Two hours after Dan and I had shaken on the five-minutes-of-silence bet, Susie was ready to leave and go home. It was 11 p.m. and we needed to drive an hour through the rain, back to Middletown. As I put on my rain jacket, Dan said to me, with all sincerity, "Bob, you are the master of yourself." I looked at him and smiled, again without saying a word.
So if I've offended you, I probably intended to do so. If you find me obnoxious at times, I probably chose to be such. Same with what you deem "inappropriate" or "over-the-top" in my verbal productions or expressive behavior. Probably some of what you are perceiving at the times you make these judgments is transference which you bring to the table of our interaction, from yourself and your own agenda. But I don't deny that a large part of the baggage my words and actions carry was packed by none other than, me. And the utterance of the words and the performance of the actions were of my own free will, as are the decisions to refrain from speaking or acting. I blame no man, other than myself, for what I do, how I act, how I treat others.

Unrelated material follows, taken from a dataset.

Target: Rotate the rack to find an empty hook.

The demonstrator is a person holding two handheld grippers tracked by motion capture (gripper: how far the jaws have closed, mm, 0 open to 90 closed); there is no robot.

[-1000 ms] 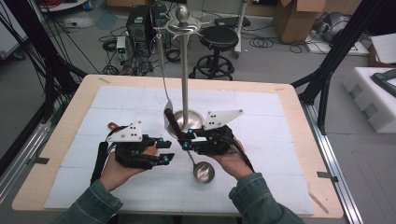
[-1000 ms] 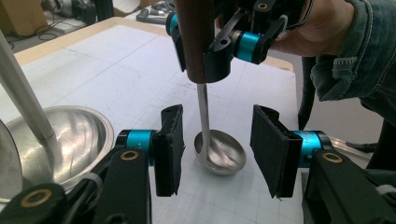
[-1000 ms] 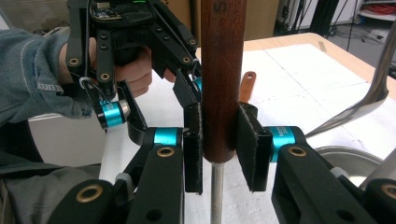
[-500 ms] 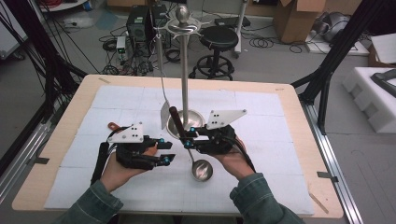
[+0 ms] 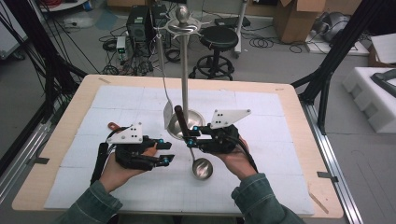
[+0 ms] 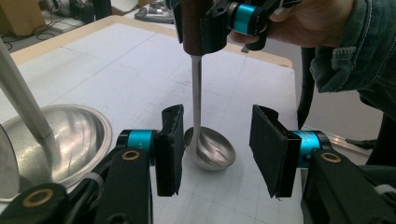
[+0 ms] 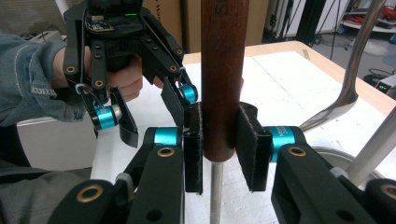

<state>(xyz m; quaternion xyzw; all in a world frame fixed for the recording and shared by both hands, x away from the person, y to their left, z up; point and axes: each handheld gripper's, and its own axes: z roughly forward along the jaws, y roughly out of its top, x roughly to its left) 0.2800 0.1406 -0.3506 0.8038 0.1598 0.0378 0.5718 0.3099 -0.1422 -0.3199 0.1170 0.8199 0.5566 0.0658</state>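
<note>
From the high view we see our right gripper (image 5: pixel 190 136) clamped on the dark wooden handle of the ladle (image 5: pixel 201 167), whose bowl rests on the white mat (image 5: pixel 261 154) just in front of the utensil stand (image 5: pixel 185 84), while our left gripper (image 5: pixel 167 151) sits beside it. In the left gripper view our jaws stand apart, empty, the ladle bowl (image 6: pixel 210 148) lying beyond them. In the right gripper view our pads squeeze the handle (image 7: pixel 223 74) upright.
</note>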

But I take NO responsibility for how you choose to interpret my words and actions, if your interpretation is rooted in your own blatant hypocrisy, excessive prudishness, inordinate conventionality, morbid uptight-ness, or terminal humorlessness. NONE.
For 35 years, I was a mostly well-behaved, co-operative, hale-fellow-well-met, lawyer. I played that role well. Finally, last year, I had to hang up the lawyer's suit, because it was suffocating me. Now, I'm experimenting with other roles, breathing the air of a kind of freedom I haven't experienced since I was a child. The air up there is rare. It's challenging for people who've known me only as a typecast conventional attorney, for nearly two-score years, to see me flying high, often un-tethered, unlike before. Only time will tell where I'll land when I've finally found my new bearings.
In the meantime, if you've asked me to bow out, take my leave, get lost, scram buddy, I know when I'm unwanted and will respect your wishes. Just as I gave my artist friend Dan much more that the five minutes he asked that I not say a word at the "Lysistrata" cast party.
We are all struggling, trying to follow our stars. It's just more obvious in my present situation.